Erken seçim tartışmalarını da pahalandıran Ünal, şunları kaydetti:
“Bu erken seçim tartışmalarının gündeme getirilmesi kasıtlıdır. Türkiye’nin önünde bir erken seçim kelam konusu değil. Bütün dünya salgınla boğuşurken, ekonomik manada daralırken, İngiltere, İspanya, İtalya, Almanya’da salgının sonuçları ağır hissedilirken, Türkiye bu salgın sürecini yaklaşık bir yıldan beri iyi bir halde yönetiyor. Israrla karşı tarafın, Türkiye’nin gündemini erken seçimde tutmaya çalışması, daima bir hengame ve huzursuzluk ortamında tutmaya çalışması, her gün güne başlarken CHP’nin kuyuya bir taş attığını görüyorsunuz. O taşı çıkartıyoruz ve bakıyoruz ki bir taş daha atmış kuyuya. Daima kuyuya taş atan ve her seferinde onun o denli olmadığını gösterirken bütün gücümüzü kaybediyoruz. Anti siyaset, demokrasiye müdahale yeri oluşturmak için yapılır. Demokratik siyasetin gayesi, ülkeyi geliştirmek, yönetmek ve ülkeyi büyütmektir.”

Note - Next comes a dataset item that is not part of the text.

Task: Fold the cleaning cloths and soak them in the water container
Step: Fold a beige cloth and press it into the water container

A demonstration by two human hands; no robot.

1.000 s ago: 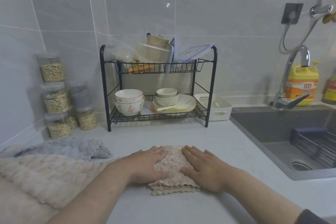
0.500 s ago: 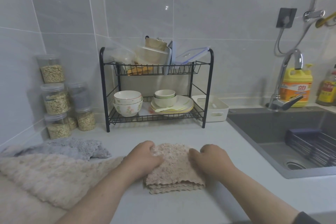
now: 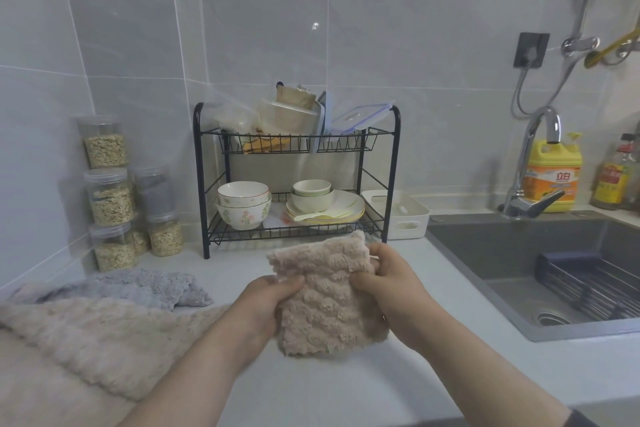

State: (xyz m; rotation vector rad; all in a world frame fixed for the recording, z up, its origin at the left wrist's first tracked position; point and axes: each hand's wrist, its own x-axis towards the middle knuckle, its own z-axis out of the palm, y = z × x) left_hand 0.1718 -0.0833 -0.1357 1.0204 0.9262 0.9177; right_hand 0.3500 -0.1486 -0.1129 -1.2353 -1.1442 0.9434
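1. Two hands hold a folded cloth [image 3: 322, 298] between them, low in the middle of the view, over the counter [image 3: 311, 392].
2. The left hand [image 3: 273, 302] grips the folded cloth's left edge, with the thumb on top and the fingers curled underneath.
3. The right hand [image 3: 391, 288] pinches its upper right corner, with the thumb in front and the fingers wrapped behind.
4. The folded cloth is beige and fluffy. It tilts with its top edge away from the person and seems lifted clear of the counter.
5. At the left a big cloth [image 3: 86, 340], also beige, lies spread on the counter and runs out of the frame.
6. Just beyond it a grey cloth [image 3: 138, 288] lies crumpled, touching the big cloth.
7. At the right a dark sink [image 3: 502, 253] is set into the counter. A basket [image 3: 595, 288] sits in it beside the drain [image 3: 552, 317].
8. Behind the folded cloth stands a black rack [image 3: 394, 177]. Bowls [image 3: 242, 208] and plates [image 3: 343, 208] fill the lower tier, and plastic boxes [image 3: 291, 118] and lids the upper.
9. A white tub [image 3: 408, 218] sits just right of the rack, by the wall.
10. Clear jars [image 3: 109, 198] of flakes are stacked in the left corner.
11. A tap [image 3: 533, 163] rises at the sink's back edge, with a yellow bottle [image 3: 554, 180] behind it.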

Bir gazetecinin, “İlerleyen periyotlarda DÜZGÜN Parti ile bir temas olacak mı” sorusuna Ünal, “Sonuçta siyasette geçtiğimiz günlerde mesela Devlet Bahçeli tekrar bir ‘Eve dön’ daveti yaptı. Demokrasinin hoş tarafı budur. Demokrasilerde konuşursunuz, legal tabanda tartışırsınız, değişik noktalarda uzlaşmalar oluşturabilirsiniz. Demokrasilerin esasen hoşluğu budur. Hoş olmayan bu anti siyaset ve darbeci dildir” karşılığını verdi.
“Bu sözlerinizden DÜZGÜN Parti ile görüşebiliriz mi çıkıyor” sorusu üzerine Ünal, şunları söyledi:
“Demokrasilerin hoşluğu her biçimde konuşmaya, görüşmeye uygun bir yerin olmasıdır. Cumhurbaşkanımızın bir ‘Türkiye İttifakı’ daveti olmuştu ve demişti ki, ‘tek millet, tek vatan, tek devlet, tek bayrak.’ Bu dördünü tartışmayan, yani milleti, vatanı, devleti, bayrağı tartışmayan herkes ile hangi siyasi görüşten olursa olsun biz her şeyi görüşürüz. Ancak bu ülkenin bağımsızlığını, bayrağını, devletinin meşruiyetini, egemenlik haklarını, kurumlarını tartışmaya açanlarla da biz kutuplaşırız ve çaba ederiz.”